[AIM OF THE EXERCISE]: Among the entries that follow, tally the lines with the string "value". Give no more than the number.

[PROVIDED DATA]:

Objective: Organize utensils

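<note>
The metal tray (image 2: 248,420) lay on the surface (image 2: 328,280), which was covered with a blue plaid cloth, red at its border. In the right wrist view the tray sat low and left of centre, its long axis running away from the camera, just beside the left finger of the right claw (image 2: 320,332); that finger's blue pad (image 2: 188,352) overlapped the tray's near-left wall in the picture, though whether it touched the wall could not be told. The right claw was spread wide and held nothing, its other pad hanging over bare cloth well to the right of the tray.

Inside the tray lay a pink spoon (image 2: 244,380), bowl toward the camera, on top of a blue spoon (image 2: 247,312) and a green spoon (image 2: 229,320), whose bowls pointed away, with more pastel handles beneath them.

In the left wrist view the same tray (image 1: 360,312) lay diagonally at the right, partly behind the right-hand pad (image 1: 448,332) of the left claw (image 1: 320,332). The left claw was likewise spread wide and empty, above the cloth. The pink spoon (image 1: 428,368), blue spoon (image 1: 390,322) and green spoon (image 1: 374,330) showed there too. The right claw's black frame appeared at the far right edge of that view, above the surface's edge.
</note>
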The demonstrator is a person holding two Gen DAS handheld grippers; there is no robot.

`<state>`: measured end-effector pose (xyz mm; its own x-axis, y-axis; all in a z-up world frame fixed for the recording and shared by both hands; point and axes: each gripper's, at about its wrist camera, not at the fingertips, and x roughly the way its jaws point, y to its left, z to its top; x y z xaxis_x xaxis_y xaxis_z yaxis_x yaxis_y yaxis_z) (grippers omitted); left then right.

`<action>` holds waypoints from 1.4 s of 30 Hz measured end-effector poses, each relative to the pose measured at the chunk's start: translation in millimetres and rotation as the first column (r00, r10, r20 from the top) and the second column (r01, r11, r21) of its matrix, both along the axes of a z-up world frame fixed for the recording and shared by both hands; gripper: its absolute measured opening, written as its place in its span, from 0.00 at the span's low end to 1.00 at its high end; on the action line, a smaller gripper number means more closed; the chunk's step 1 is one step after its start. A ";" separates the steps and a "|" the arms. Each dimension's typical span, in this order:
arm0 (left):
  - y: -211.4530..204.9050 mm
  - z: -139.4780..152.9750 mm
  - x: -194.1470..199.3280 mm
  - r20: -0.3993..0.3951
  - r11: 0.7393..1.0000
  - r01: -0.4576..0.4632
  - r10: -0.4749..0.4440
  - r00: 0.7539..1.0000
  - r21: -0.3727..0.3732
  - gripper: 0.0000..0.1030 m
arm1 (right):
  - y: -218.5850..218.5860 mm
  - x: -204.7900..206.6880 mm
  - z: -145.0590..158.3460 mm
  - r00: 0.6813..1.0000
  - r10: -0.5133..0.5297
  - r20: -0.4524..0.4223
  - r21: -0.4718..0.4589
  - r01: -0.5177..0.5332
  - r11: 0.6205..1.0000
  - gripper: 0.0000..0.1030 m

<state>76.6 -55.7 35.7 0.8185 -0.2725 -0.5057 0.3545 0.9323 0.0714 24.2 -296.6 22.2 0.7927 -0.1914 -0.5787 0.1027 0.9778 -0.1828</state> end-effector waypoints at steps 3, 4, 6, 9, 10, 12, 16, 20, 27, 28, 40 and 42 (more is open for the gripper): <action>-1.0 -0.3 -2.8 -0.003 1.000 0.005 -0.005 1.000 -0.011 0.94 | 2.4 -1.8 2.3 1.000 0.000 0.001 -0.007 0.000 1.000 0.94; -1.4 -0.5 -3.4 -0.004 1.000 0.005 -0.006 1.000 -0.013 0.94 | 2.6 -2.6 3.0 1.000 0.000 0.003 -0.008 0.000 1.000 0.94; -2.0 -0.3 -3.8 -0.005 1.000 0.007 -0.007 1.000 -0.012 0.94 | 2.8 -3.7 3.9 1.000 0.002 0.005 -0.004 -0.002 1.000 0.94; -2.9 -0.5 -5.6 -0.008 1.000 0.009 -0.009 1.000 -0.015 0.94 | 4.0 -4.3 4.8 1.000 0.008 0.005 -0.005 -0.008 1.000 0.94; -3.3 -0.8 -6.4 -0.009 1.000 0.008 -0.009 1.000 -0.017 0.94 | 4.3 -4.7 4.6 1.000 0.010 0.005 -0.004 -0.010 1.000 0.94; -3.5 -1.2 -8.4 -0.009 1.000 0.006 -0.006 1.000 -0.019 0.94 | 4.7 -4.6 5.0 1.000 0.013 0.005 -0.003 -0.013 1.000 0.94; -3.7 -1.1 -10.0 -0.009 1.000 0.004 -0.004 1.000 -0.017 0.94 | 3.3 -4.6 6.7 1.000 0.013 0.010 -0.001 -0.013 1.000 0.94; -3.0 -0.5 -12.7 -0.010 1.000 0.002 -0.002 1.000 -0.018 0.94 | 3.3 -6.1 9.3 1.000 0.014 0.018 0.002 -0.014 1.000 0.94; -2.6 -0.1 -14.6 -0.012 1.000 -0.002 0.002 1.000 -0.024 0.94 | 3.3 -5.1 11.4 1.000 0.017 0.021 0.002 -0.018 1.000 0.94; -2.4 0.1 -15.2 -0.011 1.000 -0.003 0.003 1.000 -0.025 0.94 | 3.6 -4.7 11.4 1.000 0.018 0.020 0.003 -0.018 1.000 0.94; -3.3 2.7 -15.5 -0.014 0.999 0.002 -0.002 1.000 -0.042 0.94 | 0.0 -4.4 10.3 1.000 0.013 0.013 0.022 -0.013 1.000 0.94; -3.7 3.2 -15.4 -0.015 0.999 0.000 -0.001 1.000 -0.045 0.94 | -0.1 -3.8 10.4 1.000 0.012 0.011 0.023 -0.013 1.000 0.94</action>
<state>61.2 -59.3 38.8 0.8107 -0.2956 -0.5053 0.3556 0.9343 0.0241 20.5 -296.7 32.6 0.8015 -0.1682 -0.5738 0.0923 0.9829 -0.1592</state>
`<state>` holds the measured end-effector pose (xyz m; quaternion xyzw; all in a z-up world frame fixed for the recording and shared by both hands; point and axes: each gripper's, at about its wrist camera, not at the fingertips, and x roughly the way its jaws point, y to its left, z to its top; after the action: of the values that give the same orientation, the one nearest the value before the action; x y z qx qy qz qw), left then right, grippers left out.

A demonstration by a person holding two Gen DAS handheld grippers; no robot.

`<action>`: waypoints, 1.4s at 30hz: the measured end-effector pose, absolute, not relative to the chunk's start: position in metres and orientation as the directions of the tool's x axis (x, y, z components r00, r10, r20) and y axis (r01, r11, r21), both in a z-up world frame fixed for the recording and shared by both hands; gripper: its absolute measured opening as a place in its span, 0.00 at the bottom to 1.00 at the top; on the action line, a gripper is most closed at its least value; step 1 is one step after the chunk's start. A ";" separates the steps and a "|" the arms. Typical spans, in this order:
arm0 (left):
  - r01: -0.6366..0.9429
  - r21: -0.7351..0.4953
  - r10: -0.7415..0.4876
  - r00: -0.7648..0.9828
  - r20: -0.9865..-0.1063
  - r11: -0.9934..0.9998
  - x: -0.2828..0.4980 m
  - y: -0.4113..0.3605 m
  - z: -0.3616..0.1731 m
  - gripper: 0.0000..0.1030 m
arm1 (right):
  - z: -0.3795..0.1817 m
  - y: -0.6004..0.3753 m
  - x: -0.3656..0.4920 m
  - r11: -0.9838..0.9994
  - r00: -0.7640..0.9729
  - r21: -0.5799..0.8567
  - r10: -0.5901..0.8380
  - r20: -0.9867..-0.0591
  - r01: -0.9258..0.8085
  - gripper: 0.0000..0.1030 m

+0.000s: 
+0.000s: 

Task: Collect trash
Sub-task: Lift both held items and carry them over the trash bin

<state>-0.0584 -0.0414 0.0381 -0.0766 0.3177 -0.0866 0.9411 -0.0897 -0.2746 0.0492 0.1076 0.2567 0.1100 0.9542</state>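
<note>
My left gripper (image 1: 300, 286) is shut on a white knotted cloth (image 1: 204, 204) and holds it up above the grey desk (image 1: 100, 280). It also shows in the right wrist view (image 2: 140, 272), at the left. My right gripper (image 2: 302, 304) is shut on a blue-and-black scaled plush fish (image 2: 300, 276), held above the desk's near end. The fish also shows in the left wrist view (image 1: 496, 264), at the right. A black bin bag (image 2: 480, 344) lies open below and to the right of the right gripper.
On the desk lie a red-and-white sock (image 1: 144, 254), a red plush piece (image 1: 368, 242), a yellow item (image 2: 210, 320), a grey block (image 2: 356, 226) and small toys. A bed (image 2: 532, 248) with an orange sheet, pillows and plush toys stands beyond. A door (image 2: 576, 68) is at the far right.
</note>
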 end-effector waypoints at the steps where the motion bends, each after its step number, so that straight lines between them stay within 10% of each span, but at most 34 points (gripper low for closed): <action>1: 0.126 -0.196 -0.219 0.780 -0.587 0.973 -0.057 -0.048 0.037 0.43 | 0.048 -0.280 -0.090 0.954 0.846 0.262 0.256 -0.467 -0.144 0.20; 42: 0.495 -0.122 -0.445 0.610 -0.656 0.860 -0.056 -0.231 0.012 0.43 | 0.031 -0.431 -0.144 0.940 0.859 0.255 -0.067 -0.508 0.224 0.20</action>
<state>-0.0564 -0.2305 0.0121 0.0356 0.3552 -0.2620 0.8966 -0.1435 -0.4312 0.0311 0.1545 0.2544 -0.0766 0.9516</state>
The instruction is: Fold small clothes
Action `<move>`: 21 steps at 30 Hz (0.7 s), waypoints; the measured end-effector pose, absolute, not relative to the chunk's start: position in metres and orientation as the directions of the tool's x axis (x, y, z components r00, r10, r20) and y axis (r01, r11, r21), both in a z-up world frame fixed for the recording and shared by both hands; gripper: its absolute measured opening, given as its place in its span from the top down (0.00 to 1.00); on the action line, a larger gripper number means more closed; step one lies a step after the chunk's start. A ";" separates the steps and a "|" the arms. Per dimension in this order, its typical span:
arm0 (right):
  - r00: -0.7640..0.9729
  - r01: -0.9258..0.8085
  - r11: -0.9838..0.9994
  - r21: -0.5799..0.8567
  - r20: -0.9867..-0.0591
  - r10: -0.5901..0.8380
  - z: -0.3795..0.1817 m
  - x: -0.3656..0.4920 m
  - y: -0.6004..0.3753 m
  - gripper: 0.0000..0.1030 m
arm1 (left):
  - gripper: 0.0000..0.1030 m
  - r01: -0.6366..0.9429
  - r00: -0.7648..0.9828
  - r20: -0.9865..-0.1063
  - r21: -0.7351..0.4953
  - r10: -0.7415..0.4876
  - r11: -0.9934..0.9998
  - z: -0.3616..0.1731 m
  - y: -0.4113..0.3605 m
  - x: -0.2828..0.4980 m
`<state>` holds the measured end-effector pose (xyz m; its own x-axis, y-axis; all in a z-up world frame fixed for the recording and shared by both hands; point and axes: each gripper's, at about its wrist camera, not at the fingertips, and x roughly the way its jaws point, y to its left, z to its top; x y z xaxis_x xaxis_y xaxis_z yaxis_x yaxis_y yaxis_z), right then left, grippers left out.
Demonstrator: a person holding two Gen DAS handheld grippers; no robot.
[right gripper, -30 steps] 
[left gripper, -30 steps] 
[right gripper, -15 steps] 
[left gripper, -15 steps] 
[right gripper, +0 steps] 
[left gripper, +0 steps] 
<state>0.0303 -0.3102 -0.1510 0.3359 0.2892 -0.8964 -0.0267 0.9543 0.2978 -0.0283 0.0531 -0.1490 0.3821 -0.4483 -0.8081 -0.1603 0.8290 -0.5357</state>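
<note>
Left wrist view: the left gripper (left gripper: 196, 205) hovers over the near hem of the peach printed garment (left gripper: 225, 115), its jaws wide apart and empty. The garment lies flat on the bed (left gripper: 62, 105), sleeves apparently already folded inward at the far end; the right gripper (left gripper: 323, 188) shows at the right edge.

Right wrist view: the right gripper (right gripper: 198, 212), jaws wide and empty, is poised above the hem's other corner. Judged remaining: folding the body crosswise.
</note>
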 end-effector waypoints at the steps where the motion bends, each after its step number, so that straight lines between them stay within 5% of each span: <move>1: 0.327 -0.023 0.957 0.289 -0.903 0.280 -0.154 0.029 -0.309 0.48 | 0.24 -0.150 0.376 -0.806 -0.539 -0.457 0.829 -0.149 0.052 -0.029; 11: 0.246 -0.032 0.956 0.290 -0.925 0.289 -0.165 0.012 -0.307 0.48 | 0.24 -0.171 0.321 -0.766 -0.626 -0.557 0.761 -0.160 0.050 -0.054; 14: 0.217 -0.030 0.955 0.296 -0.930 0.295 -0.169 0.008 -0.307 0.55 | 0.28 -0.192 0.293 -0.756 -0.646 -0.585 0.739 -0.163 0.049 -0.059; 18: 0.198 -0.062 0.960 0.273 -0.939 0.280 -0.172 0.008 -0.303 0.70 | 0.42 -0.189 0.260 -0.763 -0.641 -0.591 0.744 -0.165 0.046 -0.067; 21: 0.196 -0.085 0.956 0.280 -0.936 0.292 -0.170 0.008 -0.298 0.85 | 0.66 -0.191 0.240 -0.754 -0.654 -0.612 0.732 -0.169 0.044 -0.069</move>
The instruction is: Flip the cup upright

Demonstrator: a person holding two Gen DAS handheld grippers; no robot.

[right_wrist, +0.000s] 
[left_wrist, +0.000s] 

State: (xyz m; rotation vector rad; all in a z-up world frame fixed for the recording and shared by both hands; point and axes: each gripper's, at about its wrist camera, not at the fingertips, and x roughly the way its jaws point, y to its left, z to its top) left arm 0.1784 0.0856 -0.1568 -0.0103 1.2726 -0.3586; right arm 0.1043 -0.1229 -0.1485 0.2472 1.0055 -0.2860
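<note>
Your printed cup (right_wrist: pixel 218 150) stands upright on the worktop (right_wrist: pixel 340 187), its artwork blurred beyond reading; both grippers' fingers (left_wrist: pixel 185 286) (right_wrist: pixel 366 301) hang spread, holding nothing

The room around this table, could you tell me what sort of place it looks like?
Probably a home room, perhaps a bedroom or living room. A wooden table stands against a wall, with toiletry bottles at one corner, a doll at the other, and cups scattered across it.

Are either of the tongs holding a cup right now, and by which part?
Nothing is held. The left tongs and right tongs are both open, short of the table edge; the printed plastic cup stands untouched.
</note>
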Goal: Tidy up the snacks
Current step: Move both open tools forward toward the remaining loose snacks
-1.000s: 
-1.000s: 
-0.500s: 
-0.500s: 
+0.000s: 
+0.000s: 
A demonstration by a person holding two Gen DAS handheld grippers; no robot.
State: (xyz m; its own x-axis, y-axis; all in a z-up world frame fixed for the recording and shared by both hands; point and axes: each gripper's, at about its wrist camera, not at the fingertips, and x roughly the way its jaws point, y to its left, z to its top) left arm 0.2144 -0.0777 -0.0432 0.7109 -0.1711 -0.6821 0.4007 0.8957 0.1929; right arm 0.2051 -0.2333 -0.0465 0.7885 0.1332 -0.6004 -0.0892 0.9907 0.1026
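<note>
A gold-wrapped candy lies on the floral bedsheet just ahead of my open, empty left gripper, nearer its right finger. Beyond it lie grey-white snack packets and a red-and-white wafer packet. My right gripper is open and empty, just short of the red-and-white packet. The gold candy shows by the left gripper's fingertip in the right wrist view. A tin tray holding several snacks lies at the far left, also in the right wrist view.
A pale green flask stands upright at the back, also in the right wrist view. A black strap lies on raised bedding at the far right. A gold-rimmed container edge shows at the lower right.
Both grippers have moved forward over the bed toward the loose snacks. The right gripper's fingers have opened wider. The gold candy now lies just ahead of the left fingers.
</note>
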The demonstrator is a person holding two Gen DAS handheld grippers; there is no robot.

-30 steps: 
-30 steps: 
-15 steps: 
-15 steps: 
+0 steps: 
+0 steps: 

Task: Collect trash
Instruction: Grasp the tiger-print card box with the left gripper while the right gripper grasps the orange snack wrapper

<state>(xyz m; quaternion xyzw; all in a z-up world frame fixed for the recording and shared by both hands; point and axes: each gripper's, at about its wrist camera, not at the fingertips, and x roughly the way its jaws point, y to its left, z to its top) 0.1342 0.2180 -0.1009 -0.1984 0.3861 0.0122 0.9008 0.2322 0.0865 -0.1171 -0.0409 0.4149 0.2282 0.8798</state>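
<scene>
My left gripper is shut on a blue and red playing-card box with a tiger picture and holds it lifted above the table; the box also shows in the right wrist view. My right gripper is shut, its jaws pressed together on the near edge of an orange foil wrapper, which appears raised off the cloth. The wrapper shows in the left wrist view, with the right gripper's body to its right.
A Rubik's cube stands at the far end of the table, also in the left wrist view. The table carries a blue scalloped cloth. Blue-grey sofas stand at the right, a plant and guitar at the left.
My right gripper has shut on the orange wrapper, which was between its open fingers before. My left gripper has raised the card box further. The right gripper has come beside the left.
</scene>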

[SOLUTION FOR THIS EXERCISE]: 2